The problem: Count the lines below that contain the word "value", and state only that number.

Dataset records:
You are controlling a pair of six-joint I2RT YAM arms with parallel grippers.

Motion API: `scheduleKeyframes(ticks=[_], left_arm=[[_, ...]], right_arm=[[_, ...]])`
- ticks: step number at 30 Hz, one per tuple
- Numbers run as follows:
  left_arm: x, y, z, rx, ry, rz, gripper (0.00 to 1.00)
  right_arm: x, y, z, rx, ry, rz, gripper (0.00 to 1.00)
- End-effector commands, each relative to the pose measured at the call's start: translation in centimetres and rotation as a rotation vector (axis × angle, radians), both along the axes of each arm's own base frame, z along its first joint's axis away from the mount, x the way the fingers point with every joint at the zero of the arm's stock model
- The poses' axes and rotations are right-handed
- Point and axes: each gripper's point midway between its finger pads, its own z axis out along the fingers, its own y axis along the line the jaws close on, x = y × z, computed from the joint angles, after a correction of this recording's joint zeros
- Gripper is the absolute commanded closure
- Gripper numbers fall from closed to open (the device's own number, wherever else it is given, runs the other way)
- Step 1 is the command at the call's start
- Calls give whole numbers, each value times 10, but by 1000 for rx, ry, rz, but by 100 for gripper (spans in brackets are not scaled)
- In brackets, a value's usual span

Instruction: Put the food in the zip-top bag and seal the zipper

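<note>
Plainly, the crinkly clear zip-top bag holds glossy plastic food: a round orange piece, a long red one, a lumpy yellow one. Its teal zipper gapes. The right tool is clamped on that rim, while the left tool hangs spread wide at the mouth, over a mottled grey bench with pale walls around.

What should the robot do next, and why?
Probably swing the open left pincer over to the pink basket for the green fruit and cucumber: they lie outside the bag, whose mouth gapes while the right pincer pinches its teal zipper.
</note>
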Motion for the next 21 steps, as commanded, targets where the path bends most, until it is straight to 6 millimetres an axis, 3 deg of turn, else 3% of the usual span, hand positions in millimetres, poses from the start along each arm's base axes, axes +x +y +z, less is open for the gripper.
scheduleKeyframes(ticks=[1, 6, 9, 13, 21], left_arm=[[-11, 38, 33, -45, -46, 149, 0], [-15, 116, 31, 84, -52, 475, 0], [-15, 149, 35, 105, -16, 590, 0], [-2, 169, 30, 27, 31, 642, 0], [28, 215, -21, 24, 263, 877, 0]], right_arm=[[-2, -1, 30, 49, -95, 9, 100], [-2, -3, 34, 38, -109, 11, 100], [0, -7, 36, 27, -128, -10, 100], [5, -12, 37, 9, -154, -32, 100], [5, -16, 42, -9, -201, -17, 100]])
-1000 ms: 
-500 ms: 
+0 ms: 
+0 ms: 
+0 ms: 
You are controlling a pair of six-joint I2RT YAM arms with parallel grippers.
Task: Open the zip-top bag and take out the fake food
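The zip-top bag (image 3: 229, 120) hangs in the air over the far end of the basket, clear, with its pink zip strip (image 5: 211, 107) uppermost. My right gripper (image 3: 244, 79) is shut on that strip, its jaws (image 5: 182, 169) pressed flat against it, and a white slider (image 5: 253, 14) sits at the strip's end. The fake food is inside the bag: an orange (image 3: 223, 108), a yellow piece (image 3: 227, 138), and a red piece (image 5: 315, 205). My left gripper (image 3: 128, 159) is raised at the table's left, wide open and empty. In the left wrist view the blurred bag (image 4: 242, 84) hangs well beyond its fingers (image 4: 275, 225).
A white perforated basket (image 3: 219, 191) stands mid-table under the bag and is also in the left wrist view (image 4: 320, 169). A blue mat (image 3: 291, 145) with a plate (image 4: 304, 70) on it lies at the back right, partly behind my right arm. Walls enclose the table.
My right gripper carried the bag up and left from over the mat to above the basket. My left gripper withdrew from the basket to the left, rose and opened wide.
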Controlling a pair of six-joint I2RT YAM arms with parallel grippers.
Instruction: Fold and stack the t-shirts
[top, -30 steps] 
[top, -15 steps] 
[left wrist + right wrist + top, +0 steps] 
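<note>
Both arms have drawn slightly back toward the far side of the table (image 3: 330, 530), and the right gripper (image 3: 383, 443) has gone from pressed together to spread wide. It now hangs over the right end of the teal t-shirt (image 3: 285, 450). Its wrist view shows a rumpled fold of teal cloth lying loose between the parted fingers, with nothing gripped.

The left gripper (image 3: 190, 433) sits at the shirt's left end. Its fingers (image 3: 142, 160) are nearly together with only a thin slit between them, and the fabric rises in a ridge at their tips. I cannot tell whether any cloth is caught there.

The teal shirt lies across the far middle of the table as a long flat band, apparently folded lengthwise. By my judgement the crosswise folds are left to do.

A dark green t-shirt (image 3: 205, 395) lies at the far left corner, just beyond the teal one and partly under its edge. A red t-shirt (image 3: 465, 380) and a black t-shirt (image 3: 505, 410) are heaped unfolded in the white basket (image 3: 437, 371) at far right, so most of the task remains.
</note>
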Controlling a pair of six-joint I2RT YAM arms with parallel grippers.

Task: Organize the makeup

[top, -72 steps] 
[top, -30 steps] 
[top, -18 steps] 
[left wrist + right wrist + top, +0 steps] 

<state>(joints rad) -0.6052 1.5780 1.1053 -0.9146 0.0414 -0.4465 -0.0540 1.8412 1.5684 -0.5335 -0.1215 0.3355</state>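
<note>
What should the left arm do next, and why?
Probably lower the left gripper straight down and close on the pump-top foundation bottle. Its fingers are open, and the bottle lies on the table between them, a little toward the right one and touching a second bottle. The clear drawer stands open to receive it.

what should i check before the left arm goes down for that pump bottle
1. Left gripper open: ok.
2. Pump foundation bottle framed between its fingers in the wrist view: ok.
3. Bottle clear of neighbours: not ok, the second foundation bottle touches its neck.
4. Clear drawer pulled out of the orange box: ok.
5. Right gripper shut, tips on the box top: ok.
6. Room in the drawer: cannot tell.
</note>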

Result of this exercise: 2